Hall przeprowadził dwa małe, ale rygorystyczne badania, które przeczą ogólnemu przekonaniu, że winne są same węglowodany lub tłuszcze. W obu eksperymentach uczestnicy przez kilka tygodni pozostawali w szpitalu, gdzie skrupulatnie kontrolowano ich dietę. Hall chciał w ten sposób uniknąć ryzyka błędu, jaki występuje zwykle w badaniach nad dietą, w których badacz musi polegać na tym, co relacjonują sami pacjenci i co rzadko odpowiada temu, co w rzeczywistości jedzą. Hall, doktor fizyki, ma typowe dla tej dyscypliny zamiłowanie do precyzyjnych pomiarów. W swoim pierwszym badaniu wykazał, że – wbrew wielu przewidywaniom – dieta oparta wyłącznie na ograniczeniu spożycia węglowodanów powodowała spowolnienie tempa utraty tkanki tłuszczowej. W drugim badaniu, opublikowanym w tym roku, odkrył nową przyczynę przybierania na wadze. Stwierdził, że kiedy uczestnikom pozwalano jeść odpowiednio żywność ultraprzetworzoną lub nieprzetworzoną w dowolnej ilości, spożywali oni setki kalorii więcej w przypadku żywności wysoce przetworzonej. Grupa, która otrzymywała żywność ultraprzetworzoną, przybierała na wadze kilogram w ciągu zaledwie dwóch tygodni.

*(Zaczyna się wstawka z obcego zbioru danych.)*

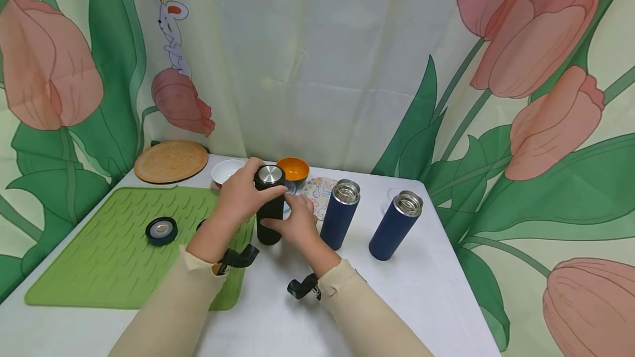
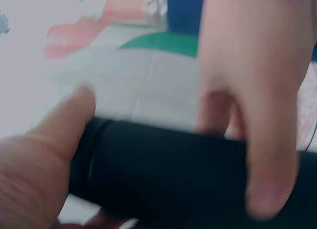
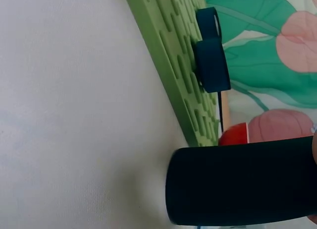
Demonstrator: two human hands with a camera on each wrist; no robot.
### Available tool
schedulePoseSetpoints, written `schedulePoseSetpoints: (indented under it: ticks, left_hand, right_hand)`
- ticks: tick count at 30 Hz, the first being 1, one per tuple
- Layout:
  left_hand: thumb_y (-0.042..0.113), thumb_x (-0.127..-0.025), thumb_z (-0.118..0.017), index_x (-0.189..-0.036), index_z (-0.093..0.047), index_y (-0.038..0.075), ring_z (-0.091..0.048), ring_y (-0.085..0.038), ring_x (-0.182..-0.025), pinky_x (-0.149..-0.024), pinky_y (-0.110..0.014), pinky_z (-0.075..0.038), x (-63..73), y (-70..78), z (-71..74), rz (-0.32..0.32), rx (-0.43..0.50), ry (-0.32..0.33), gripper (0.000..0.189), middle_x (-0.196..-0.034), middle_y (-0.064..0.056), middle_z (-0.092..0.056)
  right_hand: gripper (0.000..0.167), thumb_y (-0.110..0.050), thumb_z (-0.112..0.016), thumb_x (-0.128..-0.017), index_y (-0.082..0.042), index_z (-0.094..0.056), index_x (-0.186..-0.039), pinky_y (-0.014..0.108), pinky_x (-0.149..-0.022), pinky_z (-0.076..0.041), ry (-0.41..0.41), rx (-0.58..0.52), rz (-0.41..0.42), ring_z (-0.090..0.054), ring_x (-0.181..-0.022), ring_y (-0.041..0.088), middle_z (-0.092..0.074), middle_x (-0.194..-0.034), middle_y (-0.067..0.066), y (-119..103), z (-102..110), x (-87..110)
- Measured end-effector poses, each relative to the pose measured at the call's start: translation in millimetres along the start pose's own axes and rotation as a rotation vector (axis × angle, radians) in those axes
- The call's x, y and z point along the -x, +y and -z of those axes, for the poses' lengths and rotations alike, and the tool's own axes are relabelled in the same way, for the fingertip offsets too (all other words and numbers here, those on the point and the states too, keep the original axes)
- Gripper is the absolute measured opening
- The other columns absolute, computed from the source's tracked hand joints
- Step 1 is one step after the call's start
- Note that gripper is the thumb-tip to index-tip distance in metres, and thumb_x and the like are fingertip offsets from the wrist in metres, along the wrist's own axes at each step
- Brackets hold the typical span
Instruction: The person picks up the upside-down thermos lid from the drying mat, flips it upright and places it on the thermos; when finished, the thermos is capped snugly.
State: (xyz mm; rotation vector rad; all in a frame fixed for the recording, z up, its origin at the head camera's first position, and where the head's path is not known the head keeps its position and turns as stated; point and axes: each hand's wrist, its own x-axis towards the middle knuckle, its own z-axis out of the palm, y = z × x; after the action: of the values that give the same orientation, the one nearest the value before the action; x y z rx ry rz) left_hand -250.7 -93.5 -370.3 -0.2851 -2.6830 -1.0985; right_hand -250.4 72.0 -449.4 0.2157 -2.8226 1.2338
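Note:
A black thermos [image 1: 269, 227] stands upright at the right edge of the green mat, its black lid [image 1: 270, 176] with a silver top in place. My left hand [image 1: 240, 191] grips it at the lid, thumb and fingers on opposite sides. Lower down, my right hand [image 1: 297, 220] holds the body between thumb and fingers. In the left wrist view both hands are on the thermos [image 2: 163, 172]. The right wrist view has its lower end [image 3: 237, 184] close over the white table. To the right, two navy bottles [image 1: 339, 219] [image 1: 392, 230] stand with open steel mouths.
Two dark lids [image 3: 212, 65] [image 3: 208, 23] lie on the green mat [image 1: 109, 252]; my left arm partly covers one in the head view. Behind are a round wooden board [image 1: 171, 162], a white bowl [image 1: 227, 169], an orange bowl [image 1: 294, 168] and a patterned round mat [image 1: 317, 191]. A curtain hangs behind.

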Motion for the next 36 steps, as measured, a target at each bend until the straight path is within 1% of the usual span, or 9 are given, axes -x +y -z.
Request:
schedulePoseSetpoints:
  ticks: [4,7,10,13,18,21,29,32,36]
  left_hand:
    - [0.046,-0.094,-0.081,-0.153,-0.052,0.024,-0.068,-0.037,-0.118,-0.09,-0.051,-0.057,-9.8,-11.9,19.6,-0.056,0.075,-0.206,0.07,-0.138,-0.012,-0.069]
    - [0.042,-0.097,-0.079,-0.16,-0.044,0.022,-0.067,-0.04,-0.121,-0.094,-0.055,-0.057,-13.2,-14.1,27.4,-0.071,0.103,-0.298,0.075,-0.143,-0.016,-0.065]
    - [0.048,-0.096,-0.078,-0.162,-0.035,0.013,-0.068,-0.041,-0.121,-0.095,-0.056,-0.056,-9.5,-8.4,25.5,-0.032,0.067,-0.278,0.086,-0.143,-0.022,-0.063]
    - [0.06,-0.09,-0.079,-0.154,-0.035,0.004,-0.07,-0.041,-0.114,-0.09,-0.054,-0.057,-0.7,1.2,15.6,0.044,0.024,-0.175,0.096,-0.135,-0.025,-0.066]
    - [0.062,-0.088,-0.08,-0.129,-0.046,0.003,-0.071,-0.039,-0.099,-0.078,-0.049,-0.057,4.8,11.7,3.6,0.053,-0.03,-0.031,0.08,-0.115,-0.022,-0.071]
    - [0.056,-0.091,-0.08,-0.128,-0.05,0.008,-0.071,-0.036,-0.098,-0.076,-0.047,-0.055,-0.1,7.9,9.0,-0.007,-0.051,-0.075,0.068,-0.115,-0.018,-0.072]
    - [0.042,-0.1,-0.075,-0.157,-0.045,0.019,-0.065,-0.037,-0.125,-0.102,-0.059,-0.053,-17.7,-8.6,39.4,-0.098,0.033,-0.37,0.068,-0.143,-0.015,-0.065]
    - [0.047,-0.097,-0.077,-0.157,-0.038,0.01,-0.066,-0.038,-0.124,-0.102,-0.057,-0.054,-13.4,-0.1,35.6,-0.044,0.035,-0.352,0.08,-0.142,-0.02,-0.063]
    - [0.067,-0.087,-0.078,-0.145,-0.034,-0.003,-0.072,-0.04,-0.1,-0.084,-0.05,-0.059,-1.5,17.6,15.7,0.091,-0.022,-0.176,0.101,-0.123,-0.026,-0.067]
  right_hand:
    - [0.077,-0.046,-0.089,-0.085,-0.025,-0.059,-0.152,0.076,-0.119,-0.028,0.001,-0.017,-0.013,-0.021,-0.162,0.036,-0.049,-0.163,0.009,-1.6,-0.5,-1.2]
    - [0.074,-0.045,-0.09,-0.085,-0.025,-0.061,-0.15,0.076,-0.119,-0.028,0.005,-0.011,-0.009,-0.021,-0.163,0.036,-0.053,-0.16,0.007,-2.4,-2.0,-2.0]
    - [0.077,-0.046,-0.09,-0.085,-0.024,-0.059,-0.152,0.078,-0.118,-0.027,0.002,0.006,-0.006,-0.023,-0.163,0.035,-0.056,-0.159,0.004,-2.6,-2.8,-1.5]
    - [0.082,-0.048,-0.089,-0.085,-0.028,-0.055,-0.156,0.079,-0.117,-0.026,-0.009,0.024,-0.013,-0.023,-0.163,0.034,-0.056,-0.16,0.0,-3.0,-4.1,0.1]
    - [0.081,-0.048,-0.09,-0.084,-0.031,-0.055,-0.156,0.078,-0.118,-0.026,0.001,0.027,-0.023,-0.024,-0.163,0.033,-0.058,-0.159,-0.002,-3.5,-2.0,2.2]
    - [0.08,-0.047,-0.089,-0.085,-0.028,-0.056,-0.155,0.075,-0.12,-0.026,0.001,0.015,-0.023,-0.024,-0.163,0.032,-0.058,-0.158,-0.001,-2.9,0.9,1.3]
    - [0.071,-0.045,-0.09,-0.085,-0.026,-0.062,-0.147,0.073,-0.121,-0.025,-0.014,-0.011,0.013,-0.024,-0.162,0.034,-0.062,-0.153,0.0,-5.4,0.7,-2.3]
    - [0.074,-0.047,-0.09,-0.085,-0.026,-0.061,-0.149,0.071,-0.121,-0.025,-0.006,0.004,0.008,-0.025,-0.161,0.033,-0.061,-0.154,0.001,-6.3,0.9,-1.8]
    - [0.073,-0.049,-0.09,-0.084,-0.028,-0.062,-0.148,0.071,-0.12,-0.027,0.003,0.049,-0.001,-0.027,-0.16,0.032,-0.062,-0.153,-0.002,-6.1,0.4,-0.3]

„Badanie Halla jest bardzo ważne – trudno wyobrazić sobie lepiej zaplanowane badanie kliniczne – mówi Barry M. Popkin, profesor odżywiania z University of North Carolina w Chapel Hill, który specjalizuje się w dietach i otyłości. – Jako pierwszy wykazał, że żywność wysoce przetworzona nie tylko ma silne działanie uzależniające, ale też że jemy jej więcej”. Jego praca została dobrze przyjęta, chociaż nie można wykluczyć, że ten starannie kontrolowany eksperyment nie znajdzie zastosowania w świecie rzeczywistym, gdzie ludzie łączą ze sobą żywność różnego rodzaju.
Sam autor badania mówi, że nie ma poczucia misji – nie chce „nawracać” Amerykanów na zdrowszą dietę. Przyznaje, że zamiłowanie jego czteroletniego syna do nuggetsów z kurczaka i pizzy jest niewzruszone, a także jego własna dieta mogłaby i prawdopodobnie powinna być lepsza. Uważa jednak, że badanie dostarcza dowodów na to, że to nie jeden określony rodzaj składników odżywczych, ale procesy, jakim poddają żywność producenci, odgrywają najważniejszą rolę w globalnej pandemii otyłości. Zaznacza, że nie opowiada się po żadnej stronie, po prostu interpretuje wyniki badań. „Kiedy przyłączysz się do jakiegoś obozu i masz do czynienia z przekonaniami typowymi dla tego obozu, trudno jest się wycofać” – mówi Hall. Jego laboratorium i prowadzone przez niego badania są finansowane przez krajowy instytut niezależnie od tego, jakie dają wyniki, dlatego mówi: „Mam swobodę, mogę zmienić zdanie. To właściwie przywilej – mogę dać się przekonać wynikom badań”.